▸ **DATA RECORDS**:
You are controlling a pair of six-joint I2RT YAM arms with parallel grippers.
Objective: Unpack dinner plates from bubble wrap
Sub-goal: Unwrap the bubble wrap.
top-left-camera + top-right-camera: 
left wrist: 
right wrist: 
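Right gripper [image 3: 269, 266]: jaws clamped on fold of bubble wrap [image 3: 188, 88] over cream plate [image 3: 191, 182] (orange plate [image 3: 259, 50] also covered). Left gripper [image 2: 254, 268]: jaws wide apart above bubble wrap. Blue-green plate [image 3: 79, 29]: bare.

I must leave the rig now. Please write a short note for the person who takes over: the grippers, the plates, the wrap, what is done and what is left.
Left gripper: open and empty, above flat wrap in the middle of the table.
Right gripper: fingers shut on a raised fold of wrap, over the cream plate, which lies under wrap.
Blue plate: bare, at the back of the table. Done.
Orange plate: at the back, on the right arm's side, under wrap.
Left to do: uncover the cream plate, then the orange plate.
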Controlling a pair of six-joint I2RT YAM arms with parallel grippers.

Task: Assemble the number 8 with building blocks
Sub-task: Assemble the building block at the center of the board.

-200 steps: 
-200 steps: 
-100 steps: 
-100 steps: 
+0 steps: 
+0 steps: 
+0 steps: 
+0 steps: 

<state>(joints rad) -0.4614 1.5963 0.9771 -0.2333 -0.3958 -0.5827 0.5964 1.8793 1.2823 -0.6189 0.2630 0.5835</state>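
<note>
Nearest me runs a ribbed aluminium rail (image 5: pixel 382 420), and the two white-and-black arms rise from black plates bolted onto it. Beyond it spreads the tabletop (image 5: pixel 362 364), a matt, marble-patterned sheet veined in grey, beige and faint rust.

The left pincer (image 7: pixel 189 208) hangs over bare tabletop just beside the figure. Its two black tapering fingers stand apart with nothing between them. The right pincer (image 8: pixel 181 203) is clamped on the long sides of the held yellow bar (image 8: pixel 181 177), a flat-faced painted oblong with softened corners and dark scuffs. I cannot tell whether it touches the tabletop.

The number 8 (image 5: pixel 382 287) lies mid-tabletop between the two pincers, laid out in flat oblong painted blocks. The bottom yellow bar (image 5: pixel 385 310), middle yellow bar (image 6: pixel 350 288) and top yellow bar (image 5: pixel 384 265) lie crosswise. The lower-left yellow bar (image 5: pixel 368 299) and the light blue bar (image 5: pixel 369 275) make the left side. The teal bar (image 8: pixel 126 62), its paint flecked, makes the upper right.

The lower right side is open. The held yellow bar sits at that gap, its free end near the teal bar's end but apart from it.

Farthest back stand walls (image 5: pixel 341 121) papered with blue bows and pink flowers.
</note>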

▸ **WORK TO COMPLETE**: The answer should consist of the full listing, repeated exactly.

▸ **RESULT FOR THIS TASK**:
You are controlling a pair of six-joint I2RT YAM arms with parallel grippers.
Objective: Unpack dinner plates from bubble wrap
Sub-goal: Unwrap the bubble wrap.
top-left-camera + top-right-camera: 
left wrist: 
right wrist: 
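Right gripper [image 3: 269, 266]: jaws clamped on fold of bubble wrap [image 3: 188, 88] over cream plate [image 3: 191, 182] (orange plate [image 3: 259, 50] also covered). Left gripper [image 2: 254, 268]: jaws wide apart above bubble wrap. Blue-green plate [image 3: 79, 29]: bare.

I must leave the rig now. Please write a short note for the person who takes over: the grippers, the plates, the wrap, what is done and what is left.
Left gripper: open and empty, above flat wrap in the middle of the table.
Right gripper: fingers shut on a raised fold of wrap, over the cream plate, which lies under wrap.
Blue plate: bare, at the back of the table. Done.
Orange plate: at the back, on the right arm's side, under wrap.
Left to do: uncover the cream plate, then the orange plate.
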Controlling a pair of six-joint I2RT YAM arms with parallel grippers.

Task: Assemble the number 8 with building blocks
Sub-task: Assemble the building block at the center of the board.

-200 steps: 
-200 steps: 
-100 steps: 
-100 steps: 
+0 steps: 
+0 steps: 
+0 steps: 
+0 steps: 

<state>(joints rad) -0.4614 1.5963 0.9771 -0.2333 -0.3958 -0.5827 0.5964 1.8793 1.2823 -0.6189 0.2630 0.5835</state>
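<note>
Nearest me runs a ribbed aluminium rail (image 5: pixel 382 420), and the two white-and-black arms rise from black plates bolted onto it. Beyond it spreads the tabletop (image 5: pixel 362 364), a matt, marble-patterned sheet veined in grey, beige and faint rust.

The left pincer (image 7: pixel 189 208) hangs over bare tabletop just beside the figure. Its two black tapering fingers stand apart with nothing between them. The right pincer (image 8: pixel 181 203) is clamped on the long sides of the held yellow bar (image 8: pixel 181 177), a flat-faced painted oblong with softened corners and dark scuffs. I cannot tell whether it touches the tabletop.

The number 8 (image 5: pixel 382 287) lies mid-tabletop between the two pincers, laid out in flat oblong painted blocks. The bottom yellow bar (image 5: pixel 385 310), middle yellow bar (image 6: pixel 350 288) and top yellow bar (image 5: pixel 384 265) lie crosswise. The lower-left yellow bar (image 5: pixel 368 299) and the light blue bar (image 5: pixel 369 275) make the left side. The teal bar (image 8: pixel 126 62), its paint flecked, makes the upper right.

The lower right side is open. The held yellow bar sits at that gap, its free end near the teal bar's end but apart from it.

Farthest back stand walls (image 5: pixel 341 121) papered with blue bows and pink flowers.
</note>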

No additional work is needed on this exercise.